Los esfuerzos del gobierno incluyen la confiscación de millones de litros de hidrocarburo, una variedad de tanques y vehículos diseñados para el transporte y almacenamiento de combustible, así como estructuras que parecen indicar operaciones de refinación ilegales. La reiterada presencia de estos elementos en diferentes operativos indica no solo recurrencia en las actividades delictivas, sino también la capacidad de los grupos implicados para mantenerse operativos a pesar de las intervenciones.
Además, el hecho de que estos eventos ocurran en un municipio que ha estado bajo un mismo grupo político por años, sin que los líderes locales asuman responsabilidad, plantea serias preguntas sobre la complicidad o la ineficacia del gobierno local en la lucha contra el huachicol.

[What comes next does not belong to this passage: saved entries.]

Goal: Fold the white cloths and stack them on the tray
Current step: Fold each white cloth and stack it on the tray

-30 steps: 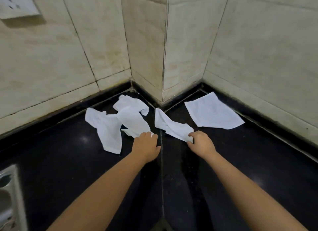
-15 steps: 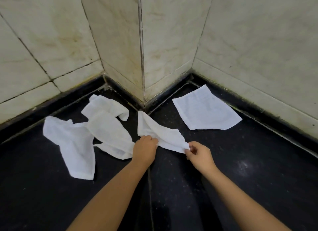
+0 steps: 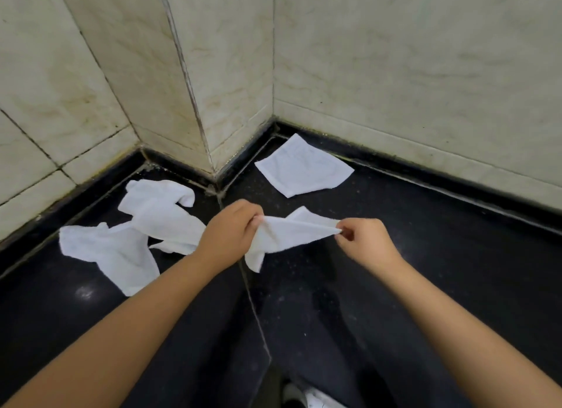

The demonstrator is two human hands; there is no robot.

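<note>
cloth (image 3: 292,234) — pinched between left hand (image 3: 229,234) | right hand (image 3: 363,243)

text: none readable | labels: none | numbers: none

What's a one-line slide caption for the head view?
Both hands, left hand and right hand, pinch a white cloth stretched between them above the black counter.
</note>
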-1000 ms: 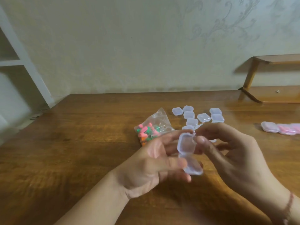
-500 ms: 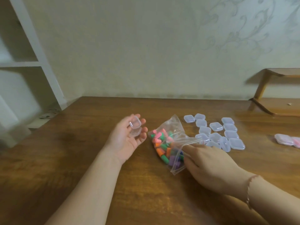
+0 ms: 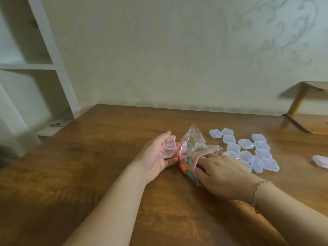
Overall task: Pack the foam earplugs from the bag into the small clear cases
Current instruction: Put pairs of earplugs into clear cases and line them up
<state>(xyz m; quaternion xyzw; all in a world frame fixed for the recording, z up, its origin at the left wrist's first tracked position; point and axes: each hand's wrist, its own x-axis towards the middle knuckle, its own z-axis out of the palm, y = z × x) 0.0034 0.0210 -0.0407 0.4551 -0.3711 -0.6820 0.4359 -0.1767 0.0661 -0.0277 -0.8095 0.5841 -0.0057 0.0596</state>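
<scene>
A: We've got the clear plastic bag (image 3: 194, 139) of foam earplugs (image 3: 184, 163) lying on the wooden table (image 3: 88, 174), right between our two hands.

B: And our right hand (image 3: 221, 174) is at its mouth, fingers reaching into the opening. Whether they've pinched a plug, we cannot tell; the film hides the tips.

A: Our left hand (image 3: 156, 155) lies palm up just beside the bag, fingers loosely cupped under an open clear case (image 3: 168, 148), lid hinged back.

B: Plugs look pink, green and orange. No writing we can read anywhere.

A: Beyond our right hand, a cluster of empty square cases (image 3: 248, 150), rounded corners, glossy. At the far right edge, pinkish cases (image 3: 321, 161), blurred.
</scene>
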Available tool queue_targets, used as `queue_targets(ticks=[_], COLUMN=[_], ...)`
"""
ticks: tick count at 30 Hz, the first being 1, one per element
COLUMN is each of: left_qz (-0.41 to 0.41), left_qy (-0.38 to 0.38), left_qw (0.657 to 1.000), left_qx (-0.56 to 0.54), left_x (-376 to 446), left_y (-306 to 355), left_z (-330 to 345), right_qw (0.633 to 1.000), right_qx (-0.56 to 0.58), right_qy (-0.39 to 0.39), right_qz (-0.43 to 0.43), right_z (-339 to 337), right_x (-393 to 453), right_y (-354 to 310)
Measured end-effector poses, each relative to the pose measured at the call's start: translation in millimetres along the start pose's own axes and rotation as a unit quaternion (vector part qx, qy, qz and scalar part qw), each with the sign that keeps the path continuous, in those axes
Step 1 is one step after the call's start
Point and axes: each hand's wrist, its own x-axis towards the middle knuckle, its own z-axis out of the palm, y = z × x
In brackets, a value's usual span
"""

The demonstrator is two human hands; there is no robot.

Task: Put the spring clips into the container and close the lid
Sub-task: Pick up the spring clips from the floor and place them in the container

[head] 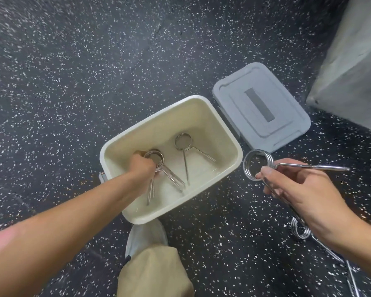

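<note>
A cream open container stands on the floor in the middle. One spring clip lies loose inside it. My left hand is down in the container, shut on another spring clip whose coil and handles stick out past my fingers. My right hand hovers to the right of the container, shut on a third spring clip held above the floor. A further spring clip lies on the floor under my right wrist, partly hidden. The grey lid lies flat beside the container's far right corner.
The floor is dark speckled rubber. A grey concrete block stands at the upper right. My shoe and tan trouser leg sit just below the container's near edge.
</note>
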Motion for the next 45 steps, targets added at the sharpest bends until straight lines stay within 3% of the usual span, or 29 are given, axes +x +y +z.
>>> queue_targets(ticks=[5, 9, 13, 18, 27, 37, 45], left_qz=[0.054, 0.047, 0.037, 0.087, 0.155, 0.167, 0.155], left_qy=[0.04, 0.034, 0.008, -0.022, -0.039, -0.047, -0.039], left_qw=[0.977, 0.968, 0.971, 0.971, 0.978, 0.981, 0.983], left_qx=[0.204, 0.246, 0.235, 0.223, 0.135, 0.082, 0.088], left_x=[-9, -15, -24, -42, -67, -67, -64], left_y=[-1, -1, 1, 0, 15, 20, 20], left_z=[3, 4, 2, -6, -18, -15, -20], right_qw=[1.0, 1.0, 1.0, 1.0, 0.995, 0.97, 0.95], right_qx=[-0.006, 0.004, -0.001, -0.018, -0.03, 0.136, 0.206], right_qy=[-0.011, 0.001, -0.002, 0.006, -0.038, -0.007, 0.019], right_qz=[0.004, 0.0, -0.005, -0.007, 0.093, 0.2, 0.236], right_z=[0, 6, 22, 46, 90, 165, 174], right_x=[-2, -3, 2, 10, 43, 131, 149], right_y=[3, -2, -12, -22, -37, -8, 16])
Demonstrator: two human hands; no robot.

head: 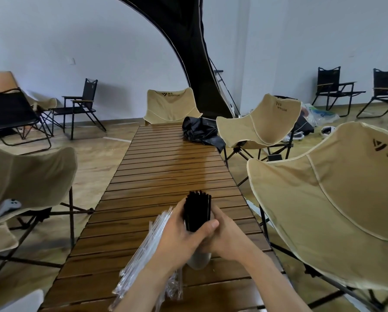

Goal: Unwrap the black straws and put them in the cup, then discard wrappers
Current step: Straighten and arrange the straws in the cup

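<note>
On the slatted wooden desk [170,167], two hands gather one bundle of black straws [197,210].

The left hand [179,235] and right hand [222,235] curl their fingers [211,225] around the straws, too many and too tightly packed to count, above one pale cup [198,262]. Clear wrappers [152,242] lie heaped just left of the cup. Four tan chairs ring the desk.

- Even, soft indoor light; moderately bright, no hard shadows.
- Pale sheen on the bench [166,158] slats toward 12 o'clock.
- Wide-angle bending at 3 and 9 o'clock edges.
- Slight overall softness.
</note>
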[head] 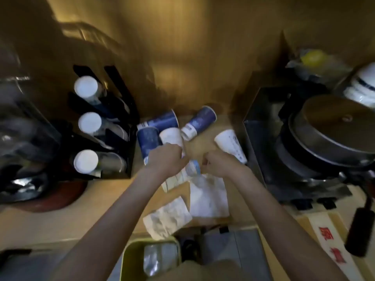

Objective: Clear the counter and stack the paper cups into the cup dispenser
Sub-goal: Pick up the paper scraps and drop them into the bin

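Blue paper cups (160, 121) (201, 120) (147, 143) and white paper cups (172, 136) (231, 144) lie tipped over on the wooden counter (205, 147) near the wall. At the left stands the black cup dispenser (129, 138), holding three slanted stacks of white cups (86, 161). My left hand (166, 158) is closed over the near end of the cup pile, its fingertips on a blurred clear item with a blue ring (194, 168). My right hand (217, 164) is curled shut just right of that item. Whether it grips it is hidden.
Two crumpled napkins (166, 218) (209, 196) lie at the counter's front. A yellow-green bin (129, 258) with a plastic bottle inside sits below the edge. On the right is a dark metal machine (324, 130) with a black handle (361, 232). Dark clutter fills the far left.
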### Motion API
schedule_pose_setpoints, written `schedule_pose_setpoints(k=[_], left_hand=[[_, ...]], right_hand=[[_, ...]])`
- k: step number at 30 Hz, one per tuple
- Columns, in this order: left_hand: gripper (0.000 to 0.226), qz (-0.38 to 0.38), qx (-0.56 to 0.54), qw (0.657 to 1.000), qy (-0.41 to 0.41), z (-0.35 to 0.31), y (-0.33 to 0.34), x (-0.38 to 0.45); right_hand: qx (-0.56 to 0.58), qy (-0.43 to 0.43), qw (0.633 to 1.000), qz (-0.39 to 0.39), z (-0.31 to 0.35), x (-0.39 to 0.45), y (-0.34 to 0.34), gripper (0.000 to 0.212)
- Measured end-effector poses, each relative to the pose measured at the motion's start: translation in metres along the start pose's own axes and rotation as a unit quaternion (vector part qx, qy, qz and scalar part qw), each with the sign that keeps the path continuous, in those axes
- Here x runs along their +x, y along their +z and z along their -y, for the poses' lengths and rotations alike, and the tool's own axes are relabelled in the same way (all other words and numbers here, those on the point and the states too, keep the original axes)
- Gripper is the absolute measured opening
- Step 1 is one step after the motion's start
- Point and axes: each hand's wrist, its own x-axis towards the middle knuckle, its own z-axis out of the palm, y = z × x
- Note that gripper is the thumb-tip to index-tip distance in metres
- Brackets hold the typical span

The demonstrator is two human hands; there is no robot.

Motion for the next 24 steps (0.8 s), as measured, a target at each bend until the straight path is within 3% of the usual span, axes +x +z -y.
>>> schedule_pose_setpoints(k=[6, 9, 11, 14, 19, 22, 24], left_hand=[[0.025, 0.04, 0.011, 0.999, -0.017, 0.018, 0.098, -0.035], [0.033, 0.066, 0.012, 0.997, -0.042, 0.031, 0.146, -0.05], [0.04, 0.064, 0.011, 0.998, -0.017, 0.036, 0.171, -0.06], [0.054, 0.089, 0.066, 0.994, 0.022, 0.042, 0.192, -0.069], [0.063, 0.072, 0.086, 0.994, -0.005, 0.043, 0.202, -0.079], [0.045, 0.049, 0.074, 0.994, -0.058, 0.039, 0.199, -0.08], [0.025, 0.048, -0.005, 0.995, -0.09, 0.041, 0.195, -0.084]], right_hand=[[-0.06, 0.025, 0.998, 0.002, -0.038, -0.001, 0.091, 0.029], [-0.057, 0.015, 0.998, -0.004, -0.051, -0.002, 0.124, 0.048], [-0.026, 0.011, 0.999, -0.018, -0.056, -0.005, 0.137, 0.052], [0.007, -0.017, 0.996, -0.087, -0.067, -0.004, 0.151, 0.043], [0.021, -0.021, 0.995, -0.098, -0.072, -0.007, 0.158, 0.02], [0.031, -0.011, 0.993, -0.109, -0.066, -0.011, 0.16, 0.023], [0.068, 0.002, 0.991, -0.114, -0.058, -0.014, 0.162, 0.036]])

La industria ilegal de los hidrocarburos parece haberse arraigado en la región, aprovechando su ubicación geográfica estratégica cerca de fronteras y corredores comerciales importantes.
La combinación de una vasta infraestructura ilegal, la falta de rendición de cuentas por parte de los líderes políticos y la relevancia geográfica de Reynosa se suma a un entorno complejo donde combaten tanto las organizaciones delictivas como las fuerzas del orden, con un impacto significativo en la seguridad y la economía de la región. La identificación de estos sitios como "refinerías clandestinas" resalta la necesidad urgente de una respuesta más robusta y coordinada de las autoridades para desmantelar estas operaciones y llevar a cabo una estrategia efectiva en la prevención del huachicol.